* **TASK DESCRIPTION**
A precise copy of the data is required, with every picture left out.

-- EXERCISE DATA follows --

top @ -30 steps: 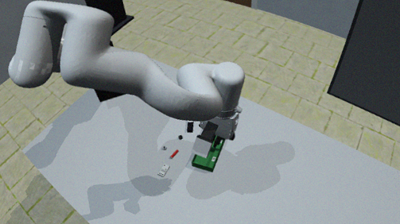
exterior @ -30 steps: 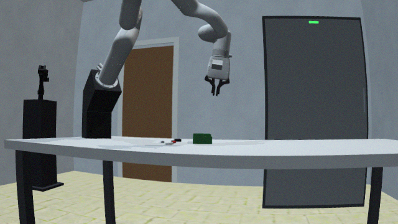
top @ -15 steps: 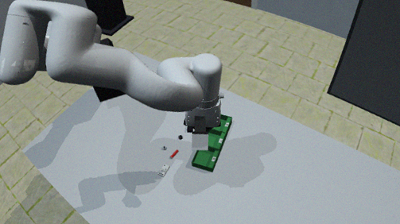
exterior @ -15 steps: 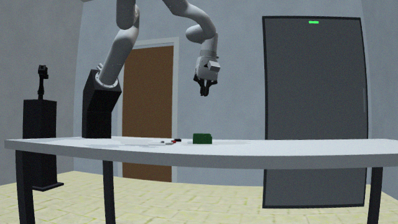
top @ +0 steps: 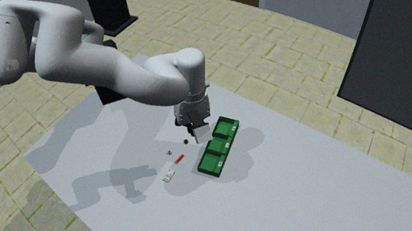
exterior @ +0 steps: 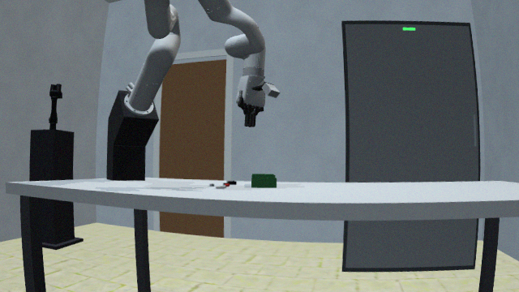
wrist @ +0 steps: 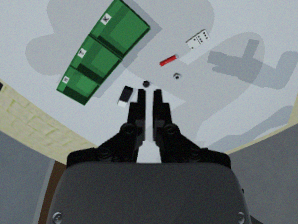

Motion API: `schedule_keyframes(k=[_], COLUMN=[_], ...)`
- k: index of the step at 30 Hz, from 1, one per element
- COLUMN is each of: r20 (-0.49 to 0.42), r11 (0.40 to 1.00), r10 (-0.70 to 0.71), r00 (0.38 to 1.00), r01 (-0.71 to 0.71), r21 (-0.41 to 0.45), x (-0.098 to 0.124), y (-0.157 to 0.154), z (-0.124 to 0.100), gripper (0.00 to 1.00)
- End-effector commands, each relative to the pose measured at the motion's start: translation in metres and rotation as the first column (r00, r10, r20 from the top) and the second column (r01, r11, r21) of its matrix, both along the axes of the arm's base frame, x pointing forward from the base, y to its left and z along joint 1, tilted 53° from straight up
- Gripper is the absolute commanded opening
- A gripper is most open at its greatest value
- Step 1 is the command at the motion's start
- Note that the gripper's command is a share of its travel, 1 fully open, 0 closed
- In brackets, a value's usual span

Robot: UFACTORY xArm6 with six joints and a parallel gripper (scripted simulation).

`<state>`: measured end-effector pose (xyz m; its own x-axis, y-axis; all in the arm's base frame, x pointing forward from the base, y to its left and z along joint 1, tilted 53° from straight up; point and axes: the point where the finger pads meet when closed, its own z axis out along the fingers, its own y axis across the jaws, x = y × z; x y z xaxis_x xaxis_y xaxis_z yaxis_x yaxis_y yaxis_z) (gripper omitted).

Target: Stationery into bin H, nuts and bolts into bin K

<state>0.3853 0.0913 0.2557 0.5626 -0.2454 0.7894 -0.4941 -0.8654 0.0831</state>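
Note:
My gripper (top: pixel 193 131) (exterior: pixel 250 123) (wrist: pixel 149 100) is shut with nothing between its fingers. It hangs high above the table, over the spot just left of the far end of the green bins. The green bins (top: pixel 219 146) (exterior: pixel 263 180) (wrist: pixel 103 50) are a row of three compartments, each with a small white label I cannot read. To their left lie a red stick (top: pixel 179 159) (wrist: pixel 168 60), a white flat piece (top: pixel 168 175) (wrist: pixel 196 38), a small grey nut (top: pixel 169 152) (wrist: pixel 176 76) and a small black piece (top: pixel 184 141) (wrist: pixel 147 84). A black and white block (wrist: pixel 125 94) lies near the bins' end.
The grey table (top: pixel 286 202) (exterior: pixel 324 199) stretches far to the right of the bins. The arm's black base (exterior: pixel 126 150) stands at the table's back. A dark cabinet (exterior: pixel 409 122) stands beyond the table.

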Motion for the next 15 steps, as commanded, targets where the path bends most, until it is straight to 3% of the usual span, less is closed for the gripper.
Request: schedule_keyframes(k=[1, 12, 15], r20=[-0.062, -0.181, -0.246], r11=[0.989, 0.929, 0.88], r10=[0.11, 0.258, 0.321], r00=[0.992, 0.949, 0.914], r01=[-0.116, -0.295, -0.384], r21=[-0.087, -0.223, -0.28], x=[-0.018, -0.041, -0.052], y=[-0.005, -0.013, -0.017], z=[-0.018, -0.046, -0.06], gripper=[0.07, 0.07, 0.07])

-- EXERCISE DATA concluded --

* **RESPONSE TO THIS EXERCISE**
top @ -30 steps: 
exterior @ -30 steps: 
top @ -15 steps: 
exterior @ -15 steps: 
top @ +0 steps: 
exterior @ +0 steps: 
wrist @ +0 steps: 

Motion API: `schedule_keyframes(k=[_], COLUMN=[_], ...)`
- k: index of the step at 30 Hz, from 1, one per element
- COLUMN is each of: r20 (-0.49 to 0.42), r11 (0.40 to 1.00), r10 (-0.70 to 0.71), r00 (0.38 to 1.00), r01 (-0.71 to 0.71), r21 (-0.41 to 0.45), x (-0.098 to 0.124), y (-0.157 to 0.154), z (-0.124 to 0.100), gripper (0.00 to 1.00)
- End-effector commands, each relative to the pose measured at the motion's start: translation in metres and rotation as the first column (r00, r10, r20 from the top) and the second column (r01, r11, r21) of its matrix, both along the axes of the arm's base frame, x pointing forward from the base, y to its left and z along joint 1, tilted 53° from straight up
- Gripper is the absolute commanded opening
- A gripper is most open at its greatest value
- Step 1 is the command at the motion's start
- Note that the gripper's command is a share of its travel, 1 fully open, 0 closed
- In brackets, a value's usual span

Robot: UFACTORY xArm6 with six joints and a parallel gripper (scripted simulation).

`<state>`: measured end-effector pose (xyz m; its own x-axis, y-axis; all in the arm's base frame, x pointing forward from the base, y to its left and z along joint 1, tilted 53° from straight up; point and axes: the point where the finger pads meet when closed, its own z axis out along the fingers, its own y axis across the jaws, x = y × z; x y z xaxis_x xaxis_y xaxis_z yaxis_x yaxis_y yaxis_z) (gripper omitted).

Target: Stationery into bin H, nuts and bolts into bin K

<state>0.3853 0.0913 0.2557 0.5626 -0.2454 0.7894 -0.4941 -0.8654 0.0831</state>
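Note:
My gripper (top: pixel 193 131) (exterior: pixel 250 123) (wrist: pixel 149 100) is shut with nothing between its fingers. It hangs high above the table, over the spot just left of the far end of the green bins. The green bins (top: pixel 219 146) (exterior: pixel 263 180) (wrist: pixel 103 50) are a row of three compartments, each with a small white label I cannot read. To their left lie a red stick (top: pixel 179 159) (wrist: pixel 168 60), a white flat piece (top: pixel 168 175) (wrist: pixel 196 38), a small grey nut (top: pixel 169 152) (wrist: pixel 176 76) and a small black piece (top: pixel 184 141) (wrist: pixel 147 84). A black and white block (wrist: pixel 125 94) lies near the bins' end.
The grey table (top: pixel 286 202) (exterior: pixel 324 199) stretches far to the right of the bins. The arm's black base (exterior: pixel 126 150) stands at the table's back. A dark cabinet (exterior: pixel 409 122) stands beyond the table.
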
Motion for the next 15 steps, as commanded, targets where the path bends most, until it is straight to 3% of the usual span, less is closed for the gripper.
Request: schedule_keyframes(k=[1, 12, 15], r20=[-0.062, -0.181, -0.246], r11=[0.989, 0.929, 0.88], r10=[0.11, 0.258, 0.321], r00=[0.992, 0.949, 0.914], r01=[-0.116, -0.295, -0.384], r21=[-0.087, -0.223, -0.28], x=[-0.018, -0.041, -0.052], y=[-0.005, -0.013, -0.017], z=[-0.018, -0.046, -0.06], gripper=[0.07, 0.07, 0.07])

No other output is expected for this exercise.